Research firm Gartner recently predicted three things related to Internet of Things (IoT) - 6.4 billion connected things by 2016, 43 percent CIOs planning IoT projects in 2016, and more than half of major business processes having some element of IoT by 2020.
However, Ganesh Ramamoorthy, principal research analyst, Gartner, states that despite the industry's big bets on this technology's success, eight out of 10 IoT projects fail even before launch.
What makes a successful IoT project? And if there are so many failed attempts to learn from, why are CIOs so inclined towards it?
Dr. Jai Ganesh, VP and head, Mphasis NEXT Labs, recently deployed an IoT analytics project. According to him, the success of an IoT project depends upon several factors, but the most important one is future-proofing the investment.
"For any successful IoT project, it is important to measure the business outcome even before the pilot is running," he said. Ramamoorthy believes that, in spite of IoT project failures, CIOs want them because a successful one can give big business benefits.
Does this problem exist only in India? According to both Ramamoorthy and Dr. Ganesh, it is a global issue.

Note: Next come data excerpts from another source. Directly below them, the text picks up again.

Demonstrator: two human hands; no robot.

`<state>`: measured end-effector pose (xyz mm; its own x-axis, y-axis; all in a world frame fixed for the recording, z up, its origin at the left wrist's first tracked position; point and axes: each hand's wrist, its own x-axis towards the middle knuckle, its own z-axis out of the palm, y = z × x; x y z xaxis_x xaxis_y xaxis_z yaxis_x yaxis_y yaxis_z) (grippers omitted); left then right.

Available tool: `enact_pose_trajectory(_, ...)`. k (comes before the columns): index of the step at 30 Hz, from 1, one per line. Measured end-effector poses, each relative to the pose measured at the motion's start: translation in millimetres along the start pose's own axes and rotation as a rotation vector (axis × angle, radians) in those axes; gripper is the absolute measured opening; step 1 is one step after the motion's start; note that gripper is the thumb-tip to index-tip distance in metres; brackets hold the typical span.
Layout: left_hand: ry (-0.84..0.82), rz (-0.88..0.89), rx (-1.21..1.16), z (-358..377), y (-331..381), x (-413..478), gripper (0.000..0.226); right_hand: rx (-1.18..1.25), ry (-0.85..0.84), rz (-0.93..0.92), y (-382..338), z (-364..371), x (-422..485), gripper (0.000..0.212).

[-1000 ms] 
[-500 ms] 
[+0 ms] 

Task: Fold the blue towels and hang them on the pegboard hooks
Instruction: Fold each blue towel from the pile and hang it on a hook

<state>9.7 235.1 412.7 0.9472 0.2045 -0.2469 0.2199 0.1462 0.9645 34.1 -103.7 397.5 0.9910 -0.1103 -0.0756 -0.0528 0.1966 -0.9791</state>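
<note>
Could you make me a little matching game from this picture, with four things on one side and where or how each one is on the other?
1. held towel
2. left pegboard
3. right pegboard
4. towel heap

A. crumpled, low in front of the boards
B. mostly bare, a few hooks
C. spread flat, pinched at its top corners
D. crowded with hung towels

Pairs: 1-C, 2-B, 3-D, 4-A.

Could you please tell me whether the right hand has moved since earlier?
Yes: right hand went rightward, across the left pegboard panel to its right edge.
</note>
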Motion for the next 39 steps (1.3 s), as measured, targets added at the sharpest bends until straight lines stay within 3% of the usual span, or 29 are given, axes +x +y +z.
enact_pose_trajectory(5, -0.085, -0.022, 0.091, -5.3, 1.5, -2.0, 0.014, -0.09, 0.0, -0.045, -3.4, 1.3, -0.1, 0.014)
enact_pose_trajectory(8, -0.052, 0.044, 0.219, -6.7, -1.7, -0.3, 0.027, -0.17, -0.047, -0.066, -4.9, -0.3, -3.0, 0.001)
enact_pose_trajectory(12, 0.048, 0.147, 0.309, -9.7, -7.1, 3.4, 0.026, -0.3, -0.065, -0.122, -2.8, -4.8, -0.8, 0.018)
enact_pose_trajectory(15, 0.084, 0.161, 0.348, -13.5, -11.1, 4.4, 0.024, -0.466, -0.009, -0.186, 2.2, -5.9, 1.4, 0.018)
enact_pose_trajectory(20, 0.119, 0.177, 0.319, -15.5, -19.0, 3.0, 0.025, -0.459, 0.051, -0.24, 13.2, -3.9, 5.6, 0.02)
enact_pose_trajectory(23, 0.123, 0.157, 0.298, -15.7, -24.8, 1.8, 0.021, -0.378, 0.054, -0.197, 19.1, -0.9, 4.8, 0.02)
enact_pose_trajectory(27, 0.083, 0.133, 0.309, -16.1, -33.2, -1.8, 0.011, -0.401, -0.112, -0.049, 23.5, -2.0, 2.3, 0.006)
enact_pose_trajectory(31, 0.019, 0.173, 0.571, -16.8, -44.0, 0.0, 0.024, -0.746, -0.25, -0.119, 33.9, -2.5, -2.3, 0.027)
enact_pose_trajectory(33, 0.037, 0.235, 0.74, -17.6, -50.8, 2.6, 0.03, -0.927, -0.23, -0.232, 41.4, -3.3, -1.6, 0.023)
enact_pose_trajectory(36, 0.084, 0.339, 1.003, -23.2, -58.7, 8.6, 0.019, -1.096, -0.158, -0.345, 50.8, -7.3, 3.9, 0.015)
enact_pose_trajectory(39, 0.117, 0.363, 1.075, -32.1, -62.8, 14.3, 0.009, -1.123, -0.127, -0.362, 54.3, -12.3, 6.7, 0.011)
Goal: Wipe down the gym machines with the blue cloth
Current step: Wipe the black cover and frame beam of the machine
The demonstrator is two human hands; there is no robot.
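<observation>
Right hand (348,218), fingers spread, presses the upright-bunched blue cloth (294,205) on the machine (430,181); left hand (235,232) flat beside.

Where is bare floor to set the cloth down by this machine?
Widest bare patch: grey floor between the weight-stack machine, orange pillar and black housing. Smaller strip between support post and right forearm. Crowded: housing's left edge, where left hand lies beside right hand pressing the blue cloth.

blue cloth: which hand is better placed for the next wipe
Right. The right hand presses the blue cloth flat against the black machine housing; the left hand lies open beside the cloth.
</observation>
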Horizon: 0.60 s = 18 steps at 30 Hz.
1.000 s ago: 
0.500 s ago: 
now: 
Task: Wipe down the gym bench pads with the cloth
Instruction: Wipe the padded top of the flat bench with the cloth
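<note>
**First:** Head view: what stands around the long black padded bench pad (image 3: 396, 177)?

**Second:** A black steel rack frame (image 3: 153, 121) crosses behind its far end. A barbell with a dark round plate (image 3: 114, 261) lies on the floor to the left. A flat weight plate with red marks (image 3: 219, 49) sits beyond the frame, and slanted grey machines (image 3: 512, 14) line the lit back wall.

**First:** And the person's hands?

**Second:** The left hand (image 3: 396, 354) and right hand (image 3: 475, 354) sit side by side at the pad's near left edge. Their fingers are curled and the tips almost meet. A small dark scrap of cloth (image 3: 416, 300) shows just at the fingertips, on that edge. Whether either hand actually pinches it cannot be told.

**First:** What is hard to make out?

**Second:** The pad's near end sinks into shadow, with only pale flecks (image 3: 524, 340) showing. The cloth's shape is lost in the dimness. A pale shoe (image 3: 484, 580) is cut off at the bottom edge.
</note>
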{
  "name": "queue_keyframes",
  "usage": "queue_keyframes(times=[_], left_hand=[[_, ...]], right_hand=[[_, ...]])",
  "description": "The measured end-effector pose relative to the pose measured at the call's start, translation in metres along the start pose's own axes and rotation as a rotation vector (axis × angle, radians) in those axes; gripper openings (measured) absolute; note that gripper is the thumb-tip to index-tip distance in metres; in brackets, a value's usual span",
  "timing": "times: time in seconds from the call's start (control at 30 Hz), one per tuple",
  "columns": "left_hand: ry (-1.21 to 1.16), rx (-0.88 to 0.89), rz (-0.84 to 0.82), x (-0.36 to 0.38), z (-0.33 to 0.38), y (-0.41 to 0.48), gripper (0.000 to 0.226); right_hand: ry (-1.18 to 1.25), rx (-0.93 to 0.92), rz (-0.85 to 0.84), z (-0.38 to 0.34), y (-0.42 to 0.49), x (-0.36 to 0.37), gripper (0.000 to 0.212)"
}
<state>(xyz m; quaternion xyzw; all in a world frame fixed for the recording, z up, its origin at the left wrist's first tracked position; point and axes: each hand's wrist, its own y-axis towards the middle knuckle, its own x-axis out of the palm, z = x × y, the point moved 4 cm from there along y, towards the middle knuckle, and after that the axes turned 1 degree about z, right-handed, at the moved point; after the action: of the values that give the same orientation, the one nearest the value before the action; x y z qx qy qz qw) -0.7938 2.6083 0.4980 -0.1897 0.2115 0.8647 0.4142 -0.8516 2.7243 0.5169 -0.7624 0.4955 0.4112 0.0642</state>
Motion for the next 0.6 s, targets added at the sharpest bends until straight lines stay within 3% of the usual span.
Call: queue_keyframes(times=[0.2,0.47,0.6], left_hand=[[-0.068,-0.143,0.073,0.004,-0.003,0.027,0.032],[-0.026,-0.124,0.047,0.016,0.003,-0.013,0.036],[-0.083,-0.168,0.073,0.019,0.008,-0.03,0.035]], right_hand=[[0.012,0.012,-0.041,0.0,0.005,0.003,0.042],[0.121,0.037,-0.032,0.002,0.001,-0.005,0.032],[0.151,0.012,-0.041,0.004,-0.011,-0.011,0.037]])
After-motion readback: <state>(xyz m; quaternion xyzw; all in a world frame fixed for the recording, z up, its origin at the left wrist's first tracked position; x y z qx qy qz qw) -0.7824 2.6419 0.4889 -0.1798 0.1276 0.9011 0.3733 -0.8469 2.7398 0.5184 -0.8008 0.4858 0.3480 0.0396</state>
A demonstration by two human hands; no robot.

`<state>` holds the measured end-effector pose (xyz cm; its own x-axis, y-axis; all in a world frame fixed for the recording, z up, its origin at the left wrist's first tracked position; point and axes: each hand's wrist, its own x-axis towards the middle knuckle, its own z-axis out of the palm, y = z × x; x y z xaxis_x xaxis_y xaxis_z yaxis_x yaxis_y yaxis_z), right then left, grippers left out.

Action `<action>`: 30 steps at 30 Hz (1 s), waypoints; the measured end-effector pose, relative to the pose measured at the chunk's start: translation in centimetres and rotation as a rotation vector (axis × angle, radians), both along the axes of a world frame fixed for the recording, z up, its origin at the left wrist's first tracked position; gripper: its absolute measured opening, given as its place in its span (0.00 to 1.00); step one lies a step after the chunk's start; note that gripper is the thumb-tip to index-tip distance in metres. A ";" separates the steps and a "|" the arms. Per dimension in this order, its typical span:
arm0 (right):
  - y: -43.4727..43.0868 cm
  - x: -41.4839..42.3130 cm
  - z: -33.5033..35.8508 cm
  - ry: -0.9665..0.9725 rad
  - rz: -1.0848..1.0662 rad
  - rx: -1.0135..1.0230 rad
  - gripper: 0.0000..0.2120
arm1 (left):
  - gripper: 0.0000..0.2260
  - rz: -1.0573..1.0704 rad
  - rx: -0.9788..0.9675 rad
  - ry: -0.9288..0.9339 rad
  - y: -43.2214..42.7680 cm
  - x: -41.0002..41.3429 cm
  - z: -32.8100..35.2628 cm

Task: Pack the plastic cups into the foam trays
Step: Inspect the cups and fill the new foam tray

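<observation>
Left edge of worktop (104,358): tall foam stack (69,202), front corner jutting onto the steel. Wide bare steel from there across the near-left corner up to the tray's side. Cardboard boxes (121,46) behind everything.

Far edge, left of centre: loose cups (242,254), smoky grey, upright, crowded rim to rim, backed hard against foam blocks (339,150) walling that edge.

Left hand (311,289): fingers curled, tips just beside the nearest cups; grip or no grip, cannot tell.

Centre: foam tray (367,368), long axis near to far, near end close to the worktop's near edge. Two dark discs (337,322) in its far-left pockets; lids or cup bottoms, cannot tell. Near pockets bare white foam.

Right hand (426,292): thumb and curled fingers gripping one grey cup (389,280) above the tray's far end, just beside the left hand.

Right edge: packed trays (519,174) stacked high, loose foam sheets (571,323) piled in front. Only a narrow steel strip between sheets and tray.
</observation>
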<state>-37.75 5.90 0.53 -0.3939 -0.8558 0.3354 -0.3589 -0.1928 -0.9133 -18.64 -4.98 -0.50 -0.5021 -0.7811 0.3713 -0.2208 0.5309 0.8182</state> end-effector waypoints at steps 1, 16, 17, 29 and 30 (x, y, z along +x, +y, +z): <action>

In the event of no concrete business process, the IoT project itself becomes the goal. According to Dr. Ganesh, if RoIs aren't fleshed out properly, it ends up being a shiny new project without any particular use. "This is usually when CIOs start questioning the logic behind the undertaken initiative and the budget behind it," he said.
While CIOs have always had a beef with budgets, Ramamoorthy insists that this problem is irrespective of that. "A budget depends on the amount of risk a company is willing to take. One can have a million dollar budget with the risk of having no returns from the project if it fails because they can afford it. Even if the budget is minimal, one should be able to procure at least the basic business benefits out of an IT project with the right business outcome," he added.
The technology itself is riddled with inherent challenges, which makes large scale implementations difficult-and this is where the real benefits will eventually be seen.
Another problem is standardization. "Many times, the vendors themselves get confused about which standardizations will prevail in the long run. The industry is waiting for some sort of strategy to emerge and everybody is sitting on the fence," Dr. Ganesh added.
Ramamoorthy explained that, when a CIO clearly understands what business benefit they wish to achieve from any particular IoT project, they take their first strategic step towards the successful deployment of an IoT project.